As we cross to Harmonstown Road, Stack points out a grass playing pitch that will be retained, but the land on the far end is “really boggy, so my vision is a wetland area there that will drain the runoff from those estates. That’s the nature-based solution there – two more pipes there going into the river, so that’ll be two more pipes gone. So only 56 more left.”
The reaction from residents has been “overwhelmingly positive”, he says. “They didn’t really know what we were talking about, and that was a problem. Now they love it.”
On the bridge, we get a first glimpse of the Santry, a small line of water running as straight as a canal with a mangled scrambler tyre visibly submerged. The historical maps show that the river used to meander into the green space to its left here, and Stack has created beautiful visualisations of an amenity river park that could be created if they nudge the river back into a meandering flow.

“There’s a heron that lives along here,” he says as we look down at what looks like a lifeless stretch. “There is life in this river. Now that we’ve done all this work and we understand what we need to do, I think there’s a lot of hope for this river as well. I just need funding. That’s literally it.” The work could be completed in a few years, he says. “We’ve designers and contractors in sync with each other.”
The City Council has to work with nature in the Santry project rather than carrying out traditional hard engineering, to comply with environmental law and its own Climate Action and Biodiversity plans. The City Development Plan also prohibits development within 10-15 metres of a river. So concrete walls and tanks to hold back the water aren’t an option. The good news is that the nature-based solution is not only more effective, but should also be cheaper.
How much funding does he need and where does the money come from? They estimate the first phase, Raheny to the coast, would cost between €12 and €15 million. So far the work has been funded under the Towns and Cities Investment Fund (previously called the Urban Regeneration and Development Fund). This provides 75 per cent of the money, with the local authority supplying the remainder. Another source may be the Government Infrastructure, Climate and Nature fund. But management of this “seems to have been devolved to several Government departments, making it difficult to know how to access it”, Stack says. The OPW is also a possible source. Overall, he estimates the flood protection, renaturalisation of the river, rainscapes and a greenway could come in at a cost of €60 million. Funding “needs to be simplified and made more accessible”, he says.
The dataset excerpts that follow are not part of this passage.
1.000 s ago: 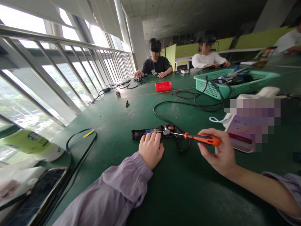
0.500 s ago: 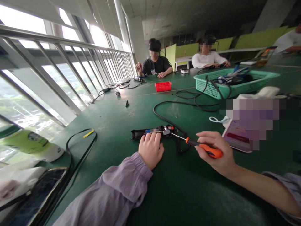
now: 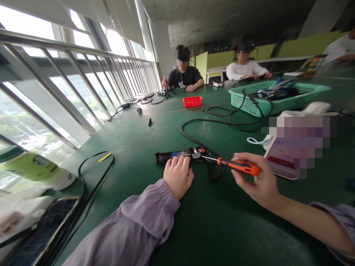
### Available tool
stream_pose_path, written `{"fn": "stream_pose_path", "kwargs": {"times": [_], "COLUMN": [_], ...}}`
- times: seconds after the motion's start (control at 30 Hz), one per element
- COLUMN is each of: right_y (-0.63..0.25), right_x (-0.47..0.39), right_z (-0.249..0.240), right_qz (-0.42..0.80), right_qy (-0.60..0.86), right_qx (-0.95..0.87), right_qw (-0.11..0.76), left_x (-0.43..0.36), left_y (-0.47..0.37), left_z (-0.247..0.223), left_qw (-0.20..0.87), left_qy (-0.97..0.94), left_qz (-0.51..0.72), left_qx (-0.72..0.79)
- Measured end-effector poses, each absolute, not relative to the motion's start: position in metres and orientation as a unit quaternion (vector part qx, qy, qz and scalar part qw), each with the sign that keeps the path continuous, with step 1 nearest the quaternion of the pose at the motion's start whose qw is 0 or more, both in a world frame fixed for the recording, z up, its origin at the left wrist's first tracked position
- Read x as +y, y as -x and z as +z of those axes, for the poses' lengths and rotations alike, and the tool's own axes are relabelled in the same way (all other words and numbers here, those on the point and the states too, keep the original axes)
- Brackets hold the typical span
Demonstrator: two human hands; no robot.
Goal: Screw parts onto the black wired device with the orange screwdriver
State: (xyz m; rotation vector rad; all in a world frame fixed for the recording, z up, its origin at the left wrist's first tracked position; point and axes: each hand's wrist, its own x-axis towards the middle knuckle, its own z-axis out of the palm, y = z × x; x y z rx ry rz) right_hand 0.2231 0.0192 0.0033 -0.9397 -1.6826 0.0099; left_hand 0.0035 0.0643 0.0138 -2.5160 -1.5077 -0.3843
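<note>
The screwdriver [image 3: 240, 166] has an orange and black handle. The device [image 3: 180, 153] is mainly black, with a blue part and small orange parts. The table [image 3: 133, 155] is dark green, the sleeves [image 3: 141, 214] are greyish purple, the box [image 3: 192, 104] is red. The basket [image 3: 246, 106] is mint green, with a regular pattern of holes.

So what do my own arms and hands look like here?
Your left hand and right hand wear no gloves. The left sleeve is greyish lavender, loose and wrinkled, gathered at the cuff. The right sleeve matches in colour but sits higher, leaving the right forearm bare.
</note>
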Motion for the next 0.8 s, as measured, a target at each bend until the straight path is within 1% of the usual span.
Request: {"fn": "stream_pose_path", "kwargs": {"times": [0.23,0.4,0.57,0.73,0.8], "right_y": [-0.2236,-0.2242,-0.2239,-0.2233,-0.2235], "right_x": [0.0193,0.0198,0.0189,0.0198,0.0198], "right_z": [0.0020,-0.0003,0.0009,0.0019,0.0019], "right_qz": [-0.028,0.002,0.000,0.009,0.009], "right_qy": [0.395,0.394,0.407,0.387,0.387], "right_qx": [-0.737,-0.709,-0.729,-0.712,-0.714], "right_qw": [0.547,0.585,0.551,0.586,0.583], "left_x": [0.0644,0.0641,0.0650,0.0658,0.0656], "left_y": [-0.0030,-0.0032,-0.0028,-0.0033,-0.0033], "left_z": [0.0111,0.0119,0.0117,0.0110,0.0111], "left_qw": [0.098,0.096,0.096,0.100,0.099], "left_qy": [0.849,0.846,0.848,0.846,0.847], "left_qz": [-0.135,-0.139,-0.137,-0.137,-0.137], "left_qx": [-0.501,-0.505,-0.503,-0.505,-0.504]}}
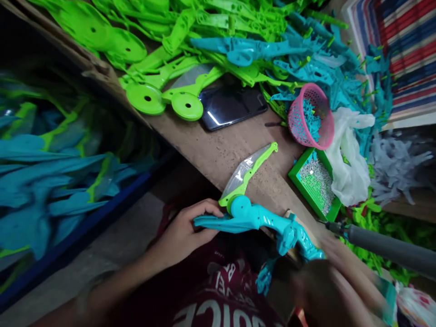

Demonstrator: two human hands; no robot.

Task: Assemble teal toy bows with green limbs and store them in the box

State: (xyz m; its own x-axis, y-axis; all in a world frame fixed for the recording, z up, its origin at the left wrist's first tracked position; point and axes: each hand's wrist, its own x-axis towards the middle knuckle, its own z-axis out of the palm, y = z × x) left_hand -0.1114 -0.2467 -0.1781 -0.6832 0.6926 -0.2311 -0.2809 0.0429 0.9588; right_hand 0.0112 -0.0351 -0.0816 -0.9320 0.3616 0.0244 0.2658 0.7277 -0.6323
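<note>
My left hand (190, 229) is closed on the flat end of a turquoise plastic toy body (269, 218), fingers above and thumb below. A lime-green blade-like piece (250, 175) with a clear panel meets the body at its round end and points away over the table. My right hand (350, 281) is by the body's other end, badly smeared by motion. Its fingers cannot be made out, nor whether it touches the body. A dark blurred shape beside it is unclear. Close to this hand lies a grey pen-shaped screwdriver (384, 245), its tip towards a green tray (296, 175) of small screws.
Lime-green parts (184, 32) and turquoise parts (327, 72) are heaped at the table's back. A black phone (233, 106), a pink basket (293, 118) of small turquoise pieces and a white plastic bag (350, 159) lie nearer. A blue-rimmed bin (102, 218) of finished-looking pieces stands left.
</note>
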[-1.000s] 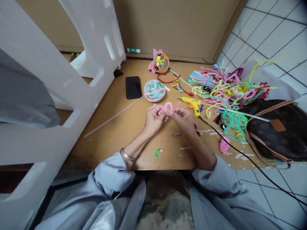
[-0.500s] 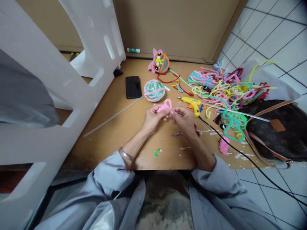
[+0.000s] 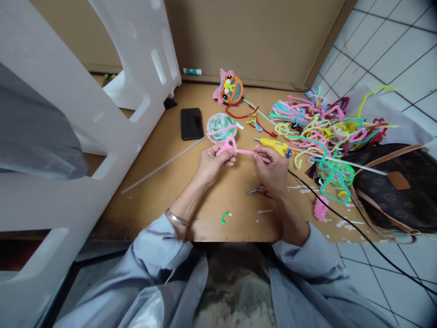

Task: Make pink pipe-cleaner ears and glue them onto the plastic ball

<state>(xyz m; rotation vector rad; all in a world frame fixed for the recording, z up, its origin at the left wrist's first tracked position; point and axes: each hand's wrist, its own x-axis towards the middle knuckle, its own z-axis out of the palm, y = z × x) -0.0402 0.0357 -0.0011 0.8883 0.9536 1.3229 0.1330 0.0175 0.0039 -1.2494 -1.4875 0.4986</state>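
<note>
Main change vs. 0.5 s ago: our hands have come apart. They were nearly touching; now our R hand (image 3: pixel 272 169) is off to the right and a straight length of pink fuzzy stem (image 3: pixel 244 151) spans the gap btwn them, looks fairly taut.

Our L hand (image 3: pixel 212 163) is pinching the bunched, looped part of the stem betw. thumb and fingers, w/ one loop standing up above the thumb. R hand pinches the straight part, and a bit more pink shows under its fingers. So the stem is held at both ends of that stretch, above the surface (image 3: pixel 160 200), just on our side of the green-and-white ball (image 3: pixel 218 122) w/ the pink band. The loop overlaps the ball's near edge in view; can't tell if they touch.

For the work, we'd say there's now a free straight run to shape, loop kept in L hand.

Also, R hand now hides the grip of the yellow glue gun (image 3: pixel 272 144), while the scissors (image 3: pixel 254 190) show more, lying near R wrist. Phone (image 3: pixel 191 124) and pink fluffy piece (image 3: pixel 320 209) haven't moved on the surface, AFAICT.
</note>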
His next step will be to present a business case for the planning application, showing the cost efficiency of the idea.
The cost and trauma of damage to homes and businesses and environmental fines loom ahead if the work isn’t done. The Santry is a small river that asks a big question. How does Dublin, as a city of water, adapt for a future of extreme weather?
“It’s not just the Santry,” Stack says. “We’ve to do this for the whole city. The city centre is its own conversation, where we don’t have the luxury of green space like this.” There it will mean “de-paving, taking opportunities where they’re presented … But it is do-able, and we’re ramping up to get it done.”